There is no Christian or even religious future unless we understand this dimension. So let me, speaking to the violence within Christianity, issue the call to Reformation with what I hope will be heard as the good news of the gospel: Jesus did not die for your sins or mine! That is theological nonsense! It is an improper prescription in an attempt to deal with an incorrect diagnosis. We must get rid ourselves of both. One can hardly refrain from exhorting parents not to spare the rod, if the portrait of God at the heart of the Christian story is that of an angry parental deity who punishes the divine son because he can take it and we cannot. I hope my readers see that connection.

This interpretation of Jesus is a human creation, not a divine revelation. It was shaped by the first century world in which Christianity was born. It was influenced by the liturgy of the Jewish followers of Jesus. Seeking to make sense out of the violence of the Crucifixion, they borrowed images from the Jewish Day of Atonement, Yom Kippur. In the observance of Yom Kippur an innocent lamb was slaughtered as a symbolic payment to God for the sins of the people. These people would then have the cleansing blood of that sacrificial lamb sprinkled on them to "cover their sins with the blood of the Lamb." In the second act of Yom Kippur an innocent goat would have the sins of the people symbolically laid upon its back; then this goat, called the 'scapegoat,' would be run out into the wilderness. It became the sin-bearer that 'took away the sins of the world.' Yom Kippur was a worship-filled drama designed to relieve human guilt, at least symbolically. Jesus was captured by these liturgical images. But they are all based on an understanding of human life that is quite simply wrong.

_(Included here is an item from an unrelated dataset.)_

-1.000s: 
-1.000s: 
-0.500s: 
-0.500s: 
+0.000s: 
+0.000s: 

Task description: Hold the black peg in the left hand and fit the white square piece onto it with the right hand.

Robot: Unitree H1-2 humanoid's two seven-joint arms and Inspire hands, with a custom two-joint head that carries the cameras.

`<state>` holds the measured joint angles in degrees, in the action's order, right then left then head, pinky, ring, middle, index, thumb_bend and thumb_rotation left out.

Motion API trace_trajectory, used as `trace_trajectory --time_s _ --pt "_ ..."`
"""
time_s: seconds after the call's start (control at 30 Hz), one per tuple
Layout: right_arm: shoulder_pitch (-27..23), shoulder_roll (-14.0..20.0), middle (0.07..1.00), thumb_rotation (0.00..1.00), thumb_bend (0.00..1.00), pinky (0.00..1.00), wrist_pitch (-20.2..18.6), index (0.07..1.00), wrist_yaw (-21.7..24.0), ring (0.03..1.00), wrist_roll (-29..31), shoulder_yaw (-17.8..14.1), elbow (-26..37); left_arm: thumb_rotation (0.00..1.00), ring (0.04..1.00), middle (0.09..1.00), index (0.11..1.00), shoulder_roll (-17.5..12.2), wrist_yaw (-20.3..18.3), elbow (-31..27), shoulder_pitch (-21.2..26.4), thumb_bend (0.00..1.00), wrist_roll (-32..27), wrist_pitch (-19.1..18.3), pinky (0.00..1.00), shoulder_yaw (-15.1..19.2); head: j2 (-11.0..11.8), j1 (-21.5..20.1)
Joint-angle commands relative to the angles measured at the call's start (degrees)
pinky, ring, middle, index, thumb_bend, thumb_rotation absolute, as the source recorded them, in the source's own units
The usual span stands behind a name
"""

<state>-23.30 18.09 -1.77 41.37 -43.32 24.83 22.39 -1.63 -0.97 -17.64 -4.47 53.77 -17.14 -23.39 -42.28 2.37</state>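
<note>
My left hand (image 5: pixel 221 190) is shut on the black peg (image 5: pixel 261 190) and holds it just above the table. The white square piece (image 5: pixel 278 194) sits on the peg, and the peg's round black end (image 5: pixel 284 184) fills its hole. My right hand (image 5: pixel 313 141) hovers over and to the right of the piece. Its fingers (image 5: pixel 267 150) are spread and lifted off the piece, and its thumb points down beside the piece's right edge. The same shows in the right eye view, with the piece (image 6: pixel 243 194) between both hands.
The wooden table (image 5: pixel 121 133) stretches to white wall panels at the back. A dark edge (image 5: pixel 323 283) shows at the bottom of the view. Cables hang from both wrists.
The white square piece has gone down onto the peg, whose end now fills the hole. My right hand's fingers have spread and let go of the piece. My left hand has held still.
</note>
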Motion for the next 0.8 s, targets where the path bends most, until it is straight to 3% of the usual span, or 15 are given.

Yom Kippur and the Christian Atonement doctrines both assumed that to be human was to be fallen, to be alienated from God and to be banished from our true purpose as citizens of the Garden of Eden. That was the only way these ancient people could make sense of the human experience. But it is not true either historically or mythologically. We are not fallen, sinful people who deserve to be punished. We are frightened, insecure people who have achieved the enormous breakthrough into self-consciousness that marks no other creature that emerged from the evolutionary cycle. We must not denigrate the human being who was willing to eat of the fruit from the tree of knowledge in the Genesis story. Our sense of separation is not a mark of our sin. It is a symbol of our glory. Our struggle to survive is not a mark of original sin. It is a sign of emerging consciousness. It should not be a source of guilt. It is a source of blessing. We do not need to be punished. We need to be called and empowered to be more fully human. Jesus did not die for our sins. Jesus demonstrated that it is by giving that we receive and by loving that we enhance life.

Guilt, judgment, punishment, orthodoxy and creedal purity are the manifestations of an angry deity who judges human life from some heavenly throne. That god image must be broken and then the door will open to a healthy religious future.